Could you quote, exactly as they stand, the lines running from the one with "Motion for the" to the final line of the material?

───── INPUT DATA

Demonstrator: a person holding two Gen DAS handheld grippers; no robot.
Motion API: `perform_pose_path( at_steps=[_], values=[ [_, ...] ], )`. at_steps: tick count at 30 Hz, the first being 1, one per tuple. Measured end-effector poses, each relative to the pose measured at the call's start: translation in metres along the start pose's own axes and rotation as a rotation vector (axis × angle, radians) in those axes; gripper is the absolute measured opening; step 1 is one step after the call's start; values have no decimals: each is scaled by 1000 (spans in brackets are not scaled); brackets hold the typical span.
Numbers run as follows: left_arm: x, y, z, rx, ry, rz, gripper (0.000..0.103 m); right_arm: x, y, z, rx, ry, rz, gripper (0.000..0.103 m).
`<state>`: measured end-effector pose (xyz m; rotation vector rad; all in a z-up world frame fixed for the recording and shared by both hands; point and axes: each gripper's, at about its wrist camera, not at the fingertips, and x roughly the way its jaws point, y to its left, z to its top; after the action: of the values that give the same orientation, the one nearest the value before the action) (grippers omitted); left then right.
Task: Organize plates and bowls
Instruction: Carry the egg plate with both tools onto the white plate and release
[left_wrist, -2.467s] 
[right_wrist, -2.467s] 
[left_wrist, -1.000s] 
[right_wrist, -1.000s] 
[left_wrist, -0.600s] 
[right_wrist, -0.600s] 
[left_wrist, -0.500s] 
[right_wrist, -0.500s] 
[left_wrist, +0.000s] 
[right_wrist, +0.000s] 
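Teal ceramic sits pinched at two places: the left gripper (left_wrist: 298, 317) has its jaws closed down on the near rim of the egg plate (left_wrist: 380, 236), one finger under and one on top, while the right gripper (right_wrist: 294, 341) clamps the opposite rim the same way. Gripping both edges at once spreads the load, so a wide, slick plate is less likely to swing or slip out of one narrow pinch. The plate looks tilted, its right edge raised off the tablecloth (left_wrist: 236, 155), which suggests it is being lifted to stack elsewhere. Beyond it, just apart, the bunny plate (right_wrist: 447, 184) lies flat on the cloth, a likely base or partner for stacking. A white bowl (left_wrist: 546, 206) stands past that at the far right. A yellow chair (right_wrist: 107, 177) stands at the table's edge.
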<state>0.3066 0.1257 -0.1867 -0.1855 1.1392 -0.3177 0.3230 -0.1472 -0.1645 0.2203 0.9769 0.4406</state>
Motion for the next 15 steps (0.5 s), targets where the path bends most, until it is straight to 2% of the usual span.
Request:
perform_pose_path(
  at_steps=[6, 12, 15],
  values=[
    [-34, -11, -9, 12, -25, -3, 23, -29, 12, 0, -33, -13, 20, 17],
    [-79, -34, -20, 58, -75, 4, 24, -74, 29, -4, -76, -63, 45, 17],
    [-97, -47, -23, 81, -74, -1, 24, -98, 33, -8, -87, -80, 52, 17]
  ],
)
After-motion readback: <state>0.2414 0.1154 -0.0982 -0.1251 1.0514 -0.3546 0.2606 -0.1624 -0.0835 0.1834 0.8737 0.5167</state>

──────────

--- OUTPUT FOR THIS EXERCISE ---
Motion for the next 15 steps (0.5 s), targets where the path bends most, until it is straight to 2% of the usual span.
Request:
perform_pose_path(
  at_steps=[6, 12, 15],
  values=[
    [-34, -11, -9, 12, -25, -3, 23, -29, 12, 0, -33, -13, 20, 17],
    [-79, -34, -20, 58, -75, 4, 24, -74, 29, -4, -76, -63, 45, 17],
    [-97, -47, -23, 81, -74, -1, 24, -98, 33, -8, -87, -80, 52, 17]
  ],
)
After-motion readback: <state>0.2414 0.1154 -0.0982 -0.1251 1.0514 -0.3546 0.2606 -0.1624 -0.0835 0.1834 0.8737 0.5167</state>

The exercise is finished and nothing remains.